DEV Community

DarkEdges
DarkEdges

Posted on

Auto-Detecting CSV Schemas for Lightning-Fast ClickHouse Ingestion with Parquet

As a data engineer, one of the most repetitive tasks I face is ingesting data from CSV files. The problem isn't just loading the data; it's the ceremony that comes with it. Every time a new data source appears, I have to manually inspect the columns, define a table schema, and write a script to load it. What if the CSV has 100 columns? What if the data types are ambiguous? This process is tedious and error-prone.

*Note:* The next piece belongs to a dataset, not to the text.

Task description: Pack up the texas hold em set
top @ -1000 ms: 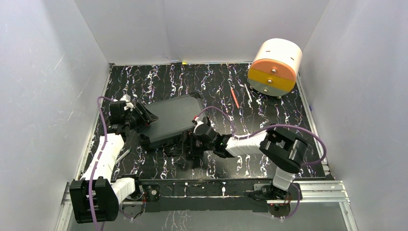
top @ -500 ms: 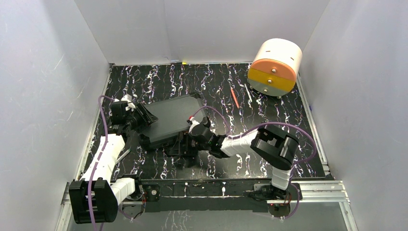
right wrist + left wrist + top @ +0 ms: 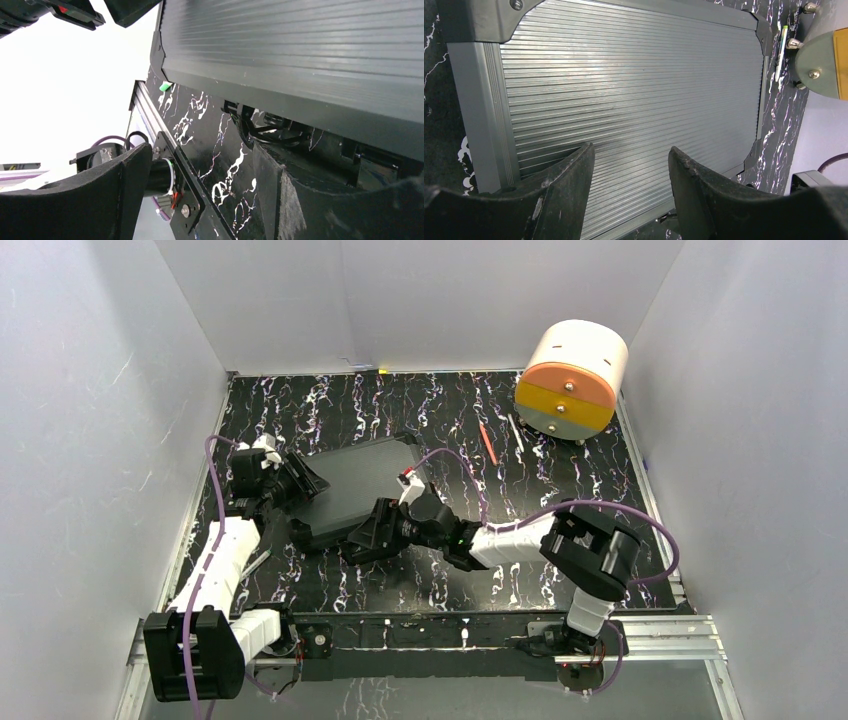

I wanted a better way. My goal was to create a Node.js script that could:

  1. Read any CSV file without prior knowledge of its structure.
  2. Auto-detect the schema, including column names and data types.
  3. Convert the CSV to Parquet, a highly efficient columnar storage format.
  4. Prepare for ingestion into ClickHouse, which loves Parquet.

In this article, I'll walk you through the proof-of-concept I built to solve this exact problem.

Why Parquet and ClickHouse?

ClickHouse is an open-source, column-oriented database built for speed. It's a beast for analytical queries (OLAP).

Apache Parquet is a columnar storage format. Instead of storing data in rows, it stores it in columns. This is a perfect match for ClickHouse because it allows the database to read only the columns it needs for a query, dramatically reducing I/O and speeding up performance.

Combining the two means you get efficient storage and lightning-fast analytics.

The Concept: From CSV to Parquet

Our script will perform a three-step process:

  1. Schema Detection: Read the CSV headers and a few sample rows to infer the data type of each column (e.g., string, number, boolean).
  2. Data Transformation: Convert the raw string values from the CSV into their inferred types.
  3. Parquet Conversion: Write the transformed data and the detected schema into a new .parquet file.

Let's start with a simple CSV file to demonstrate.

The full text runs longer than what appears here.